The US government’s attempt to stop the rise of Huawei may end up hurting our own technology industry:
One big unknown surrounding the new Huawei rule—which the chip industry’s lawyers are busily unpacking—is whether, under it, equipment manufactured at American firms’ overseas facilities counts as “American”. If so, advanced chipmaking factories that rely on such kit to fabricate cutting-edge chips for Huawei, as tsmc does, will need alternative suppliers. The American toolmakers’ Japanese rivals, such as Tokyo Electron and Hitachi High-Technologies, suddenly find themselves with a new geopolitical competitive edge. . . .
On May 18th the boss of Samsung Electronics toured his company’s new chip factory in Xian, a city in central China.
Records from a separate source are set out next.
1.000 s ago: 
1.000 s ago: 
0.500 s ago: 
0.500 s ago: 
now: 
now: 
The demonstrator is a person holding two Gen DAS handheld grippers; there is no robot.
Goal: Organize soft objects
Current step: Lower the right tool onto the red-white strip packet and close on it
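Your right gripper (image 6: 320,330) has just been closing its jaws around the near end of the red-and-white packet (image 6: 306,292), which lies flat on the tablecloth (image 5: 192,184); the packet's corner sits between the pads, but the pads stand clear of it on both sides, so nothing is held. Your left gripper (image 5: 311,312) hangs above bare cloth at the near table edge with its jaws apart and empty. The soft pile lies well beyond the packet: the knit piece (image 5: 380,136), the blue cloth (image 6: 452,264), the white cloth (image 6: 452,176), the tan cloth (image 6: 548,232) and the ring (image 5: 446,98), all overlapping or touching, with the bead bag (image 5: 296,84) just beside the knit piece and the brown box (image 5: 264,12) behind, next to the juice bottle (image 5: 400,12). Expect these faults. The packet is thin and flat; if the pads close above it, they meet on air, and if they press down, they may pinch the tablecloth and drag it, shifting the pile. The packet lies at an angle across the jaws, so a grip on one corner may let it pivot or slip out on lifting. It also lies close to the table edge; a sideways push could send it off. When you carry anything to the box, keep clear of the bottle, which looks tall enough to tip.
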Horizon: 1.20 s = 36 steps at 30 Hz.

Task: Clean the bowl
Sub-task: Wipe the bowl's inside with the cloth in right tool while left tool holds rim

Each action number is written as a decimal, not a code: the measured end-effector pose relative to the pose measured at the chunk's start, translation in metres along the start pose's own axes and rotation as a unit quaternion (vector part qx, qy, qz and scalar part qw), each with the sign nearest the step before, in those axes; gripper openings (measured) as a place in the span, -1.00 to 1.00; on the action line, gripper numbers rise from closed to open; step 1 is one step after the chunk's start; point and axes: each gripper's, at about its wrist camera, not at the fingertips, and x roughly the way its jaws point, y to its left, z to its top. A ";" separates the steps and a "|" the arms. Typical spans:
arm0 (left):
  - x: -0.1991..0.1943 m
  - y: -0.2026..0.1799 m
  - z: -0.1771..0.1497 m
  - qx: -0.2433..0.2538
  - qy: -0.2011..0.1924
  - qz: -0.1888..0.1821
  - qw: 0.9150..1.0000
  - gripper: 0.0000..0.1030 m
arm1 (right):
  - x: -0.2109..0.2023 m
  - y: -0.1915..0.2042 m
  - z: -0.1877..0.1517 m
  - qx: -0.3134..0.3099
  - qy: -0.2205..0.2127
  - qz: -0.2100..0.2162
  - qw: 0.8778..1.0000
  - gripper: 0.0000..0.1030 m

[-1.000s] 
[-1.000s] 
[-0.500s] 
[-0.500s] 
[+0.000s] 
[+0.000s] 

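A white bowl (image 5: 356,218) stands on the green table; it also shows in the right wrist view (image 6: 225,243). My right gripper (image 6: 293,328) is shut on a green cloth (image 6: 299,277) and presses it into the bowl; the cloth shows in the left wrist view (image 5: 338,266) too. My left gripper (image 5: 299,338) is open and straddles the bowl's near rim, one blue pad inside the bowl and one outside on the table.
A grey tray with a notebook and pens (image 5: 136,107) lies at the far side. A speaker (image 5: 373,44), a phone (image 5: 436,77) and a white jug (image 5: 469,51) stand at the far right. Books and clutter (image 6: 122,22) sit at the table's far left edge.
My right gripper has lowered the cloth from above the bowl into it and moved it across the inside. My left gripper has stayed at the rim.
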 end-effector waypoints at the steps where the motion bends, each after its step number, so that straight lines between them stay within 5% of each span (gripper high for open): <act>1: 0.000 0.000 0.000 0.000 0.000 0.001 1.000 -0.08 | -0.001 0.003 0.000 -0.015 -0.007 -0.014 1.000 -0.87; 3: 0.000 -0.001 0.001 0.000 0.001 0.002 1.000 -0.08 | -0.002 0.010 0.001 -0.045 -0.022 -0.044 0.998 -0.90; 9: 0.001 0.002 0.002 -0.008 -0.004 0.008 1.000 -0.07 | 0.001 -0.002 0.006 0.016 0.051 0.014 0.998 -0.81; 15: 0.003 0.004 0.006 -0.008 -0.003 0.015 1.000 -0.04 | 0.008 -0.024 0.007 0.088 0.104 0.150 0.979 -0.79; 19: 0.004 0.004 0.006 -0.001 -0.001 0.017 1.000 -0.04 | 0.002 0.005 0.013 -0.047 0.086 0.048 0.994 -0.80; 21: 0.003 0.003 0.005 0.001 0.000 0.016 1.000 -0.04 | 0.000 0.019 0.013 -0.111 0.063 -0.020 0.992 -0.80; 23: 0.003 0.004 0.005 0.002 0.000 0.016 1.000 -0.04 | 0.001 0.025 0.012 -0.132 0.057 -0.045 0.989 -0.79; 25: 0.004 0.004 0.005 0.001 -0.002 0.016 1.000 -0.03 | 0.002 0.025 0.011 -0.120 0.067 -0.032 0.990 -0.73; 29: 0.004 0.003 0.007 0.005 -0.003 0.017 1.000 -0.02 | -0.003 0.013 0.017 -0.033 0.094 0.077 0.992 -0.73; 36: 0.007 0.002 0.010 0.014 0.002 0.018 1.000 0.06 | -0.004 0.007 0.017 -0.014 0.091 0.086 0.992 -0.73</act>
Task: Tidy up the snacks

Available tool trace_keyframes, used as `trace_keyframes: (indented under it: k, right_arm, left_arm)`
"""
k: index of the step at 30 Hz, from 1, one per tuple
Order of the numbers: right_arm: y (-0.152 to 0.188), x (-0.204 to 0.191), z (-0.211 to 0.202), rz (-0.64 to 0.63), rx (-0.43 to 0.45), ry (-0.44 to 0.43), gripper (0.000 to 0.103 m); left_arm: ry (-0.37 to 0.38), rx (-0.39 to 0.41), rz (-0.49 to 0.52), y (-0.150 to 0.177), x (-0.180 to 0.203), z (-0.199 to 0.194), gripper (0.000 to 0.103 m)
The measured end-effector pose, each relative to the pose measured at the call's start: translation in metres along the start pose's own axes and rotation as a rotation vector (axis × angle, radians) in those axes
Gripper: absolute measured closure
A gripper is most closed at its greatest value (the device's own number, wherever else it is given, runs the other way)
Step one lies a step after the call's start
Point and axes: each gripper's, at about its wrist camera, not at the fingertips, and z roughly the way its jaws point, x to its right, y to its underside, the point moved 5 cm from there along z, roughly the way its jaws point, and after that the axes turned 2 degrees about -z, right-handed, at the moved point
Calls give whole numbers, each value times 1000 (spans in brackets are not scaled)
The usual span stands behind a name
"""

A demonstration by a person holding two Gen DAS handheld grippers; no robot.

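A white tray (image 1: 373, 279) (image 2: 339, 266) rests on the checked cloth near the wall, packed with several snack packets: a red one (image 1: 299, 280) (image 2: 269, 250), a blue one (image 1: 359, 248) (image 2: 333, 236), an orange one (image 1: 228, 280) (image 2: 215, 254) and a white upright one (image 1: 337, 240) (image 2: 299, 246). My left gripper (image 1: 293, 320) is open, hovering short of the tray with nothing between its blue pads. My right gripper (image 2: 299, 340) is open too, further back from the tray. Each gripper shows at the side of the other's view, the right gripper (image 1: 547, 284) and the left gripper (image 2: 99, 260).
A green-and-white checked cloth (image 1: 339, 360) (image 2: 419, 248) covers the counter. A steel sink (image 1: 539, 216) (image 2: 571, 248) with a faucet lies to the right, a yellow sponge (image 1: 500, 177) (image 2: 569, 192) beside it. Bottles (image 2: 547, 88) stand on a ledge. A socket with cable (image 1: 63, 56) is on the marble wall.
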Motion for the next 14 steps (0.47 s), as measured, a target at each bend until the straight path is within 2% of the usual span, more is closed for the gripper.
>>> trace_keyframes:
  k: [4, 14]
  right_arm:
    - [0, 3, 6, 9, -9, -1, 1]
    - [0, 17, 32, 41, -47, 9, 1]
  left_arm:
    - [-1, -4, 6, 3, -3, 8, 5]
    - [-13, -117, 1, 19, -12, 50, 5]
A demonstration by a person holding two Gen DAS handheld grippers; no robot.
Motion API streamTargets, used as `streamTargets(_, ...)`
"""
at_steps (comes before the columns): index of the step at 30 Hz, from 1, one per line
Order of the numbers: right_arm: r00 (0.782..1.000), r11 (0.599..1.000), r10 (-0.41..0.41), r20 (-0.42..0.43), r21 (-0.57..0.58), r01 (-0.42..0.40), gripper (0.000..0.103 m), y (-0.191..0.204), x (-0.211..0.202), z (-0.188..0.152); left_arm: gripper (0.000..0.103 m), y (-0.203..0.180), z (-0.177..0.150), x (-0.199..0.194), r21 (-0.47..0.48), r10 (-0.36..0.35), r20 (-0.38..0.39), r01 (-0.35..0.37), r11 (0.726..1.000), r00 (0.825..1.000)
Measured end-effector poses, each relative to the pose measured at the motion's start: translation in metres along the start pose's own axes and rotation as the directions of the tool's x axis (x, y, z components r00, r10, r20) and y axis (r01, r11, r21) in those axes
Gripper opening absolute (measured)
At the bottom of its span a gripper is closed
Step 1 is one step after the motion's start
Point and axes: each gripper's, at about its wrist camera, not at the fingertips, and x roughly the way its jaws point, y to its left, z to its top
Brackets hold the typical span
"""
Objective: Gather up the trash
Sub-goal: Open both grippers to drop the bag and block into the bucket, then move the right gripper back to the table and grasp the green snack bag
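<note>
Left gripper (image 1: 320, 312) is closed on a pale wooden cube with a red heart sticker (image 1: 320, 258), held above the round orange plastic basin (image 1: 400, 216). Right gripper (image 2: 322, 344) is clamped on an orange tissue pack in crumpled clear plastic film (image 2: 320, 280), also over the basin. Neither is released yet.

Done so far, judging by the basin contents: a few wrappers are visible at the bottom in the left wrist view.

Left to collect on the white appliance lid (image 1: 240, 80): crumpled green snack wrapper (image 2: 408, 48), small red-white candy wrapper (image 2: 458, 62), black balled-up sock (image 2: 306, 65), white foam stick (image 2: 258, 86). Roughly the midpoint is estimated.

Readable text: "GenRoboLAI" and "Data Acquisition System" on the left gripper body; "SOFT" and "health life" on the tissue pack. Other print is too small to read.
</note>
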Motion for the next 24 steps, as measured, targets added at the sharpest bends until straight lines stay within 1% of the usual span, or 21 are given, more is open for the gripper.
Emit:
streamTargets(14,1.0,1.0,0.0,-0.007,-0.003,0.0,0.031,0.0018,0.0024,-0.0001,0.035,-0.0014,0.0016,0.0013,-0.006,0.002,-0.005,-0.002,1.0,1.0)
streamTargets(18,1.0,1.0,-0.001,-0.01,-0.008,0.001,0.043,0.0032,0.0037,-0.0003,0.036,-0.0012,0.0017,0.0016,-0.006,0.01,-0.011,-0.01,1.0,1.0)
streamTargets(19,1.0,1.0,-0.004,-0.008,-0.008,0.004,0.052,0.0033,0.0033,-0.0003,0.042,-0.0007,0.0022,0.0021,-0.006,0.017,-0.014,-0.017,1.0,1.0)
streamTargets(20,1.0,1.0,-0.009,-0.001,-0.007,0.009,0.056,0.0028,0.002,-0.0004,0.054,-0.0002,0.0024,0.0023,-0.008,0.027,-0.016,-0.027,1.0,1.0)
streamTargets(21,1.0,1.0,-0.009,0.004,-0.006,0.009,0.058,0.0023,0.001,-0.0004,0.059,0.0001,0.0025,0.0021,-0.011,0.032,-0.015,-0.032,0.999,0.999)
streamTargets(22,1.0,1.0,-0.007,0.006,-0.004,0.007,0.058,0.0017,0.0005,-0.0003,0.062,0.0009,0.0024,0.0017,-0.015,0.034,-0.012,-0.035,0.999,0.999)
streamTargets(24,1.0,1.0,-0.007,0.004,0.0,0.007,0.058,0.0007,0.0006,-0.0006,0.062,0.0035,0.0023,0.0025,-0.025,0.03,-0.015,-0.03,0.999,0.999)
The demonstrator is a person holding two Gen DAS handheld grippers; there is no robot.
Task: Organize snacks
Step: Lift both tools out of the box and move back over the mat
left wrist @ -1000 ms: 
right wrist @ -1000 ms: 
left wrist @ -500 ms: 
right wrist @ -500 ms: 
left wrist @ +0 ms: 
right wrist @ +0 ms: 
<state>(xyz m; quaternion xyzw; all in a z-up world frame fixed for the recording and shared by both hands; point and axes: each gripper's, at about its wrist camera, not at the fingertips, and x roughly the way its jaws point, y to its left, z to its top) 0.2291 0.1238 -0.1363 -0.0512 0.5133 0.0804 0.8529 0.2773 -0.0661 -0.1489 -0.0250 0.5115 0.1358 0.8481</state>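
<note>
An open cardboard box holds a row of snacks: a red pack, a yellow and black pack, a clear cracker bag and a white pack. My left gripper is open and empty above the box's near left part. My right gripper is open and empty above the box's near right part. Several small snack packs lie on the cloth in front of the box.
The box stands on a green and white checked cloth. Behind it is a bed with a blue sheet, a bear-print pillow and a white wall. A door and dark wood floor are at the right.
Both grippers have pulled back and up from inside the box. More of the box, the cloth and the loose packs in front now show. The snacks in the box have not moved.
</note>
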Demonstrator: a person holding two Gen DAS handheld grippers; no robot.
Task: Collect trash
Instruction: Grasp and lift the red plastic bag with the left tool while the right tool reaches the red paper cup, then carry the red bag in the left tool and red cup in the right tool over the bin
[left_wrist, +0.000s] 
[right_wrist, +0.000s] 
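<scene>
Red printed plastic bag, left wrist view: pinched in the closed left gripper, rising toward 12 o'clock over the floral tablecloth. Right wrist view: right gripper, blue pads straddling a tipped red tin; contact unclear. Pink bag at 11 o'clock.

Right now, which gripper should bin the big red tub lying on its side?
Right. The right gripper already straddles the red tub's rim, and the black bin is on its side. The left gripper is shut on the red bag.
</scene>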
The South Korean firm, which plans to invest $115bn in its chipmaking business over the next decade, has made it clear that it will not ignore China. America’s export controls may prompt it to kit out its foundries with equipment that will not fall foul of Sino-American geopolitics.
Chip-industry insiders report that semiconductor equipment is already being marketed inside China as “ear free”—meaning Chinese buyers need not worry about the “export administration regulations” that the Trump administration is using to attack Huawei. A person close to American toolmakers says some of them are thinking about moving their patents abroad to rebuild operations from scratch away from America’s jurisdiction, in order to circumvent present and future anti-Chinese restrictions. Mr Trump’s attempt to de-Sinify the semiconductor industry may do more to de-Americanise it instead.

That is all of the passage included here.